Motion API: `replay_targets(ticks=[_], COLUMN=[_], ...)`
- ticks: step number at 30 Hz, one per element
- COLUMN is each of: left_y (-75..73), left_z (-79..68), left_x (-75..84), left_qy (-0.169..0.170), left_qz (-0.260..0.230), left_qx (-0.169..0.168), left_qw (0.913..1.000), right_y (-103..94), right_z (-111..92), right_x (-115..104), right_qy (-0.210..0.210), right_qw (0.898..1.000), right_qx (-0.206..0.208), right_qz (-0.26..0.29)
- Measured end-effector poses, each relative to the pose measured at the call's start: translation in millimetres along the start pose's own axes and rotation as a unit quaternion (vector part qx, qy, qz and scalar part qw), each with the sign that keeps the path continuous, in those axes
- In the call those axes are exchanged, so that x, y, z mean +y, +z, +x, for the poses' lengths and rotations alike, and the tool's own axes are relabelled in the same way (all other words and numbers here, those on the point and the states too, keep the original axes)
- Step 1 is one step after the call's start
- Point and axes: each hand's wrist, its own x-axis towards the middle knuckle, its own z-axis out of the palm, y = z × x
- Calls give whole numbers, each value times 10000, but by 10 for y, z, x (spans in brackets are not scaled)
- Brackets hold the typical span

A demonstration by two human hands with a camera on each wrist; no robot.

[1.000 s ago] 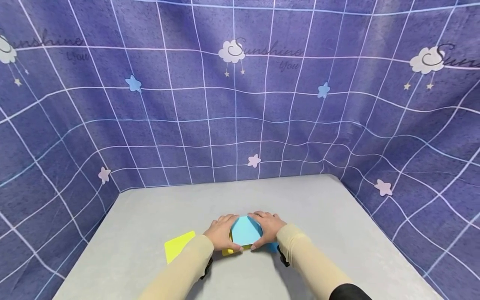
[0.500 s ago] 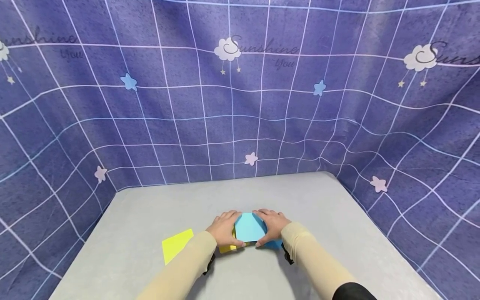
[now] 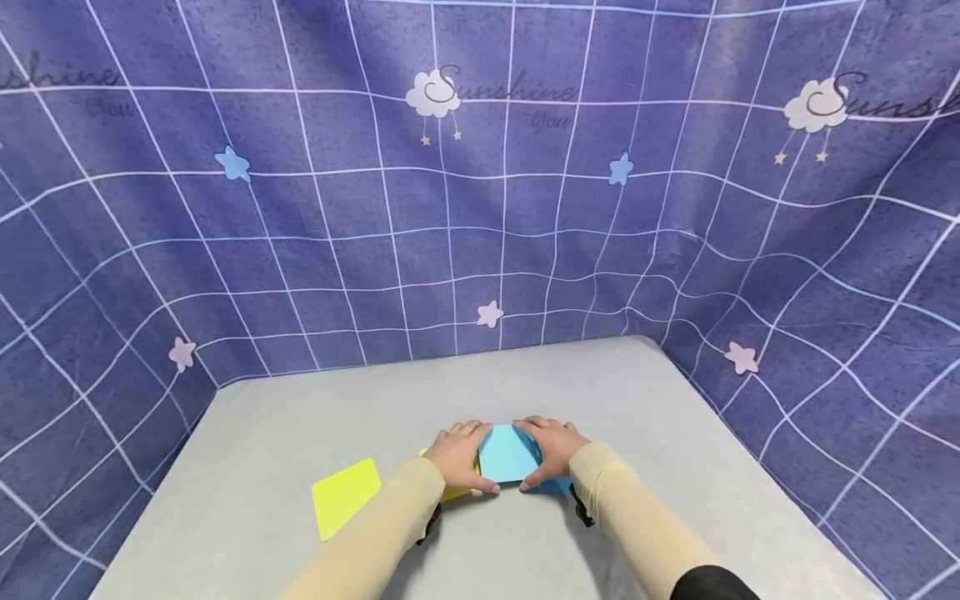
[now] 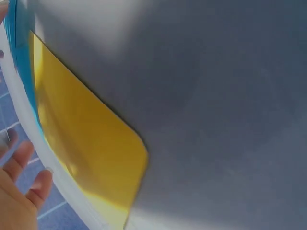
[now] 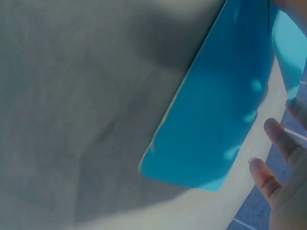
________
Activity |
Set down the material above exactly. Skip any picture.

Exercise output |
Motion API: `replay_targets(ticks=[_], COLUMN=[_], ...)`
- ticks: step number at 30 Hz, one per element
- COLUMN is each of: left_y (-75..73), left_z (-79..68), left_x (-75..84), left_qy (-0.169..0.170), left_qz (-0.260..0.230), left_qx (-0.169..0.168), left_qw (0.913..1.000), right_y (-103..94), right_z (-111..92), right_x (-115..104), right_qy (-0.210..0.210), right_qw (0.898..1.000), right_qx (-0.206..0.208), right_qz (-0.26..0.29)
- Measured end-effector poses, each relative to the pose measured at the call's start: translation in millimetres along the start pose's own axes and rotation as a unit quaternion (vector part qx, qy, qz and scalar part qw), each with the sign that keeps the path continuous, in those axes
- In the call those axes are exchanged, so that x, y, z mean +y, +z, +x, for the poses' lengths and rotations alike, and the tool's own axes are relabelled in the same way (all other words and numbers here, those on the point and the states too, keep the original axes)
- Step 1 is one step after the call's start
- Point and axes: each hand's wrist, its own x-axis towards the middle knuckle, its own z-axis out of the palm, y = z × x
- Calls give whole numbers, each value times 10000, but by 10 for y, z, x (spans in brackets are not scaled)
- Brackets hold the typical span

A demonstration by two human hands with a camera on each wrist; no robot.

[1.000 s ago] 
[0.500 s ago] 
[now] 
[now] 
[now] 

With that, the answer is complete.